George Duke wrote on Thu, Mar 20, 2008 05:30 PM UTC:Good ★★★★
Meta Chess is also interesting as one of the first half dozen Chess-Different-Armies forms we can think of. The others would maybe all be in Pritchard 'ECV' (1994) since the year of Meta Chess is 1995 before CVPage proliferation. Extreme latecomer to that family CDA is the last CV posted this week, in Preset, 'Pick the Pieces Big Chess', taking after many other earlier examples during that runaway decade 1996-2007. The style of negotiation in Meta is reminiscent of what usually transpires outside and before actual game or match. It could be expanded beyond 'What shall be the pieces?' to 'what are the ground rules' and 'what are the winning conditions.' One and all subject to bargain and arbitration.

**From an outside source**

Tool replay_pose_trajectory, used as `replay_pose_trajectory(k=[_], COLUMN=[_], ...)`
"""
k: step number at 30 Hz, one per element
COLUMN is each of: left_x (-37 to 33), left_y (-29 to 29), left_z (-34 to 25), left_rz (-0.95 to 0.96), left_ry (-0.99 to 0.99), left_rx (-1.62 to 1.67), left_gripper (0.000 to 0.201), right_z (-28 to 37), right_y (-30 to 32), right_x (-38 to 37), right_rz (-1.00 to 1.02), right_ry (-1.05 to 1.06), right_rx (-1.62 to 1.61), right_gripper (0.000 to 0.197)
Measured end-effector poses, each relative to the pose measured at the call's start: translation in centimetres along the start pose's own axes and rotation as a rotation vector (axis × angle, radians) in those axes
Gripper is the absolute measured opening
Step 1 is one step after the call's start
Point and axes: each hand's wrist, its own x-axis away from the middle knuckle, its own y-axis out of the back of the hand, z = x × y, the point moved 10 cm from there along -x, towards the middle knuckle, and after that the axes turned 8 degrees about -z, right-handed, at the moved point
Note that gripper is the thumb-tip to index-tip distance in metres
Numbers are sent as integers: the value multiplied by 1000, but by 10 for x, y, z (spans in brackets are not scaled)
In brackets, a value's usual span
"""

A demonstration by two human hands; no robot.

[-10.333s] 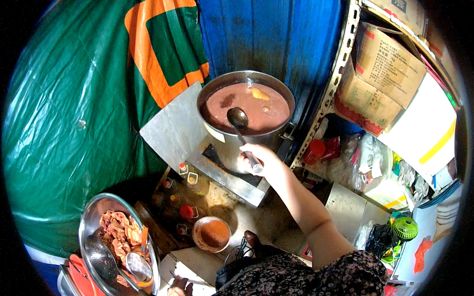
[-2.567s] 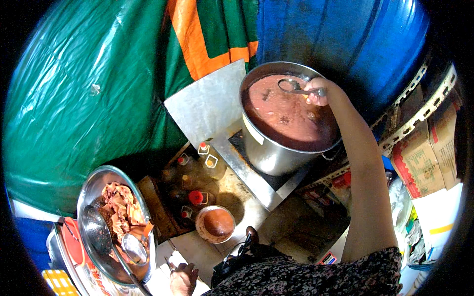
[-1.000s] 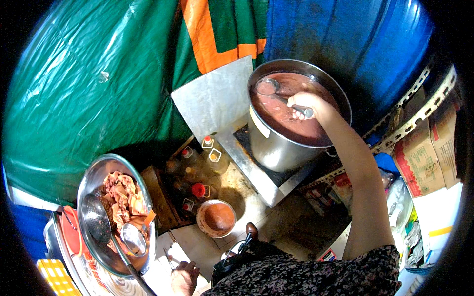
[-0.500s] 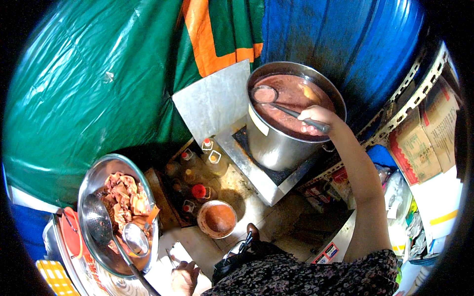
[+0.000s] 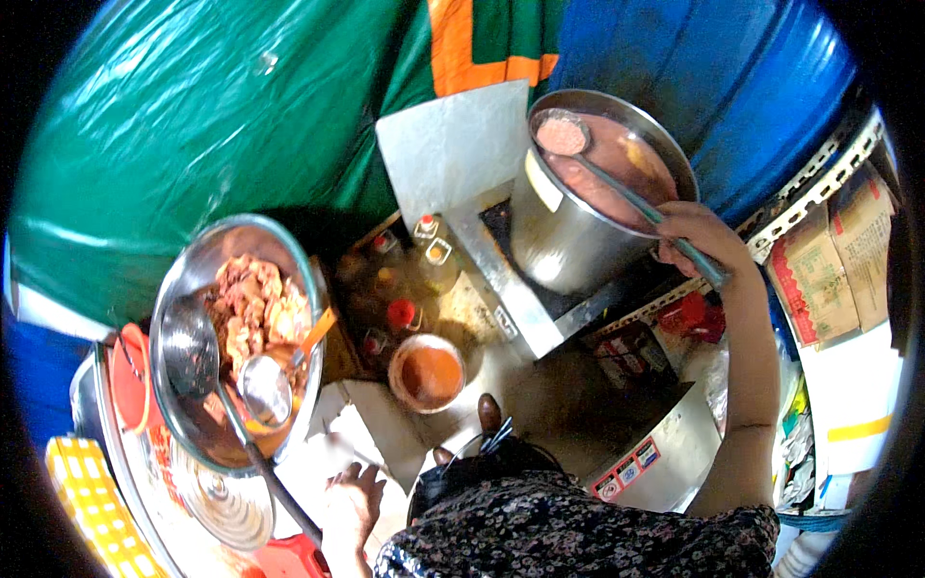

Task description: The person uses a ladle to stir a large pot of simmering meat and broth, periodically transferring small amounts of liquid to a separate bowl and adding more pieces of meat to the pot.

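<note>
A long-handled ladle (image 5: pixel 617 188) is gripped near the end of its dark handle by my right hand (image 5: pixel 699 241). Pinkish froth fills its round bowl, which hangs over the left rim of a tall steel pot (image 5: pixel 568 246). Reddish-brown frothy liquid fills much of the pot, with a yellowish piece in it. My left hand (image 5: pixel 355 496) is low, beside a white surface, its fingers apart and partly blurred; nothing shows in it. To its left, a large steel bowl (image 5: pixel 316 275) holds cooked-looking meat pieces, a perforated skimmer (image 5: pixel 191 347) and a smaller metal ladle (image 5: pixel 265 390).
The pot stands on a metal stove (image 5: pixel 525 328) with an upright metal panel (image 5: pixel 453 144) behind it. A tub (image 5: pixel 395 371) of orange-red liquid sits on the floor near several capped bottles (image 5: pixel 438 260). Cardboard boxes (image 5: pixel 819 270) line the right. Green tarpaulin (image 5: pixel 212 125) hangs at left.
My right hand has drawn the ladle up toward the pot's left rim, its bowl now heaped with froth. My left hand has shifted slightly. The whole view has tilted.
</note>
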Motion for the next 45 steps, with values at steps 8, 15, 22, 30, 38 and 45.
replay_pose_trajectory(k=[8,15,22,30,38,45], left_x=[56,94,125,150,156,150], left_y=[17,34,33,41,52,47], left_z=[25,39,56,63,56,46], left_rz=[2,-43,-75,-224,-372,-354], left_ry=[76,98,131,124,64,-26], left_rx=[-35,-61,-67,-28,-32,-32], left_gripper=[29,28,26,34,35,30], right_z=[-44,-166,-386,-465,-431,-426], right_y=[-79,-200,-337,-405,-390,-385], right_x=[87,117,60,30,62,83], right_rz=[191,518,584,360,224,93], right_ry=[-65,-292,-429,262,665,780], right_rx=[9,-137,167,1247,1389,1365], right_gripper=[33,21,10,29,45,43])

George Duke wrote on Thu, Mar 20, 2008 05:06 PM UTC:Good ★★★★
Gating. Nothing new, even well before Seirawan's and Gifford's several uses. Drops, particularized drops, unlikely to prevail in Western Chess. Richard Hutnik himself, commenter on Seirawan Chess, has two CVs from the first couple years of this website and none since. These Meta pieces are put in place one by one in separate moves: type of 'gating'. Meta Chess looks interesting, with Good creativity, though flawed. It says player may change a R to RN in the replacement phase, if not overruled. Who would not want RN instead of R? The other player can so decide too, that's why not necessarily. Some pieces are too outlandish such as ''piece that can kill opponent's King from anywhere.'' Milan R. Vukcevich(1937-2003) set up CVPage Contributor/Membership around the same time, when making speech in 1998 about Future forms of Chess, but had the sense not to become actual Contributor. Now Vukcevich's speech, as well as his Fairy Chess specialty, makes him part of Variant school anyway, like it or not. Likewise, Seirawan and Harper design in nice, but not very novel, Seirawan Chess a slight deviation of Betza's Tutti Frutti (1978) and Karakus' Perfect Chess(2000). Both CVs already have the same RN and BN on 8x8 also. Clearly then, the precedent for Seirawan Chess is already-existing Tutti Frutti and Perfect with very same piece-mix on same standard 8x8. To say ''not have anything to do with CV Community'' would be silly.